Task directions:
All that is wanted is a word-for-word retyping of the lines from the one containing "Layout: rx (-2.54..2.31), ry" through the end of the material below.

◇ ◇ ◇ ◇

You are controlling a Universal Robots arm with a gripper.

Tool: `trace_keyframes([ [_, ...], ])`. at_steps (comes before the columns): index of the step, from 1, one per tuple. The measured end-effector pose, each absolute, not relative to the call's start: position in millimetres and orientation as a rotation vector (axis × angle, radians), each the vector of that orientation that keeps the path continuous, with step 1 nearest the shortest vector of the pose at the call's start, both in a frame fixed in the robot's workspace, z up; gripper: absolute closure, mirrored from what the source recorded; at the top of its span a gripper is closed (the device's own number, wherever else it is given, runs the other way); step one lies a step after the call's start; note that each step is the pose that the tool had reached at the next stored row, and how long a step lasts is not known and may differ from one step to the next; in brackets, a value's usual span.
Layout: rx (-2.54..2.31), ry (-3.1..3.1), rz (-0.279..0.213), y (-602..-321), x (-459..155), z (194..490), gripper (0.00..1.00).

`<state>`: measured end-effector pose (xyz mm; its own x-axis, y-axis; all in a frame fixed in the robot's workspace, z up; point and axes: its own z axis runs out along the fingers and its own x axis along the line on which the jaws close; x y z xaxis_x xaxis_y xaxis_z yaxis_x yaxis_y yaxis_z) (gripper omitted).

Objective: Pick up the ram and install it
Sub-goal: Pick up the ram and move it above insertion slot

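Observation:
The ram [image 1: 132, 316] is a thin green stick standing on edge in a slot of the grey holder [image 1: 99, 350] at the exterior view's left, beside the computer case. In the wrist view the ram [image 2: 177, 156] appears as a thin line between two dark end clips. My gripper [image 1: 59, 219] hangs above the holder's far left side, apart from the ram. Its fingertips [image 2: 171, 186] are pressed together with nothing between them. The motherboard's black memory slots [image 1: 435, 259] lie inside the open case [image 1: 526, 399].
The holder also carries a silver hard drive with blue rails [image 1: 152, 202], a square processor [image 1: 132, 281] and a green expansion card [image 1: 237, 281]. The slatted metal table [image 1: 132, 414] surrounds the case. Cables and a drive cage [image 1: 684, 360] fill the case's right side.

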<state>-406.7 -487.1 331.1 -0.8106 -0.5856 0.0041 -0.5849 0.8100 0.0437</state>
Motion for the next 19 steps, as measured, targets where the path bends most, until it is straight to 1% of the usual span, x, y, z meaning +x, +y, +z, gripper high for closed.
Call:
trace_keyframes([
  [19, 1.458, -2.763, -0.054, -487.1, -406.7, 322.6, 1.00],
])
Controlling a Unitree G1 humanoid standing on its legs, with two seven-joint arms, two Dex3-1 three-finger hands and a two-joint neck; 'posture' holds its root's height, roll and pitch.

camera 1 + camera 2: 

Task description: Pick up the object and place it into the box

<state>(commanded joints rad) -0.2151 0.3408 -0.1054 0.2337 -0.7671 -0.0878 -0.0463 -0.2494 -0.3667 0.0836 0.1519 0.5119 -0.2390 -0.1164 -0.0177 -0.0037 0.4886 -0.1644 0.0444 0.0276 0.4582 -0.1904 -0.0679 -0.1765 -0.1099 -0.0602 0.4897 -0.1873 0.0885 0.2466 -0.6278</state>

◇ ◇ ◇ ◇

Written solution:
Layout: rx (-2.54..2.31), ry (-3.1..3.1), rz (-0.279..0.213), y (-602..-321), x (-459..155), z (194..490), gripper (0.00..1.00).

`<state>`: measured end-effector pose (xyz mm; its own x-axis, y-axis; all in a frame fixed in the robot's workspace, z up; point and axes: its own z axis runs out along the fingers and its own x axis along the line on which the jaws close; x y z xaxis_x xaxis_y xaxis_z yaxis_x yaxis_y yaxis_z) (gripper omitted).

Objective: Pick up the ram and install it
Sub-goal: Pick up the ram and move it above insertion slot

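Observation:
The ram [image 1: 132, 316] is a thin green stick standing on edge in a slot of the grey holder [image 1: 99, 350] at the exterior view's left, beside the computer case. In the wrist view the ram [image 2: 177, 156] appears as a thin line between two dark end clips. My gripper [image 1: 59, 219] hangs above the holder's far left side, apart from the ram. Its fingertips [image 2: 171, 186] are pressed together with nothing between them. The motherboard's black memory slots [image 1: 435, 259] lie inside the open case [image 1: 526, 399].
The holder also carries a silver hard drive with blue rails [image 1: 152, 202], a square processor [image 1: 132, 281] and a green expansion card [image 1: 237, 281]. The slatted metal table [image 1: 132, 414] surrounds the case. Cables and a drive cage [image 1: 684, 360] fill the case's right side.
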
<state>-406.7 -487.1 331.1 -0.8106 -0.5856 0.0041 -0.5849 0.8100 0.0437</state>
Motion for the next 19 steps, as measured, targets where the path bends most, until it is straight to 1% of the usual span, x, y, z meaning +x, +y, +z, gripper high for closed.
Call:
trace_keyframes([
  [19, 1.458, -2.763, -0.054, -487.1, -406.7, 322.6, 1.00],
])
Controlling a Unitree G1 humanoid standing on its legs, with two seven-joint arms, two Dex3-1 three-finger hands and a two-joint neck; 'posture' holds its root's height, roll and pitch.

camera 1 + camera 2: 

Task description: Pick up the object and place it into the box

<state>(commanded joints rad) -0.2151 0.3408 -0.1054 0.2337 -0.7671 -0.0878 -0.0463 -0.2494 -0.3667 0.0836 0.1519 0.5119 -0.2390 -0.1164 -0.0177 -0.0037 0.4886 -0.1644 0.0444 0.0276 0.4582 -0.1904 -0.0679 -0.1765 -0.1099 -0.0602 0.4897 -0.1873 0.0885 0.2466 -0.6278</state>

This concludes the response.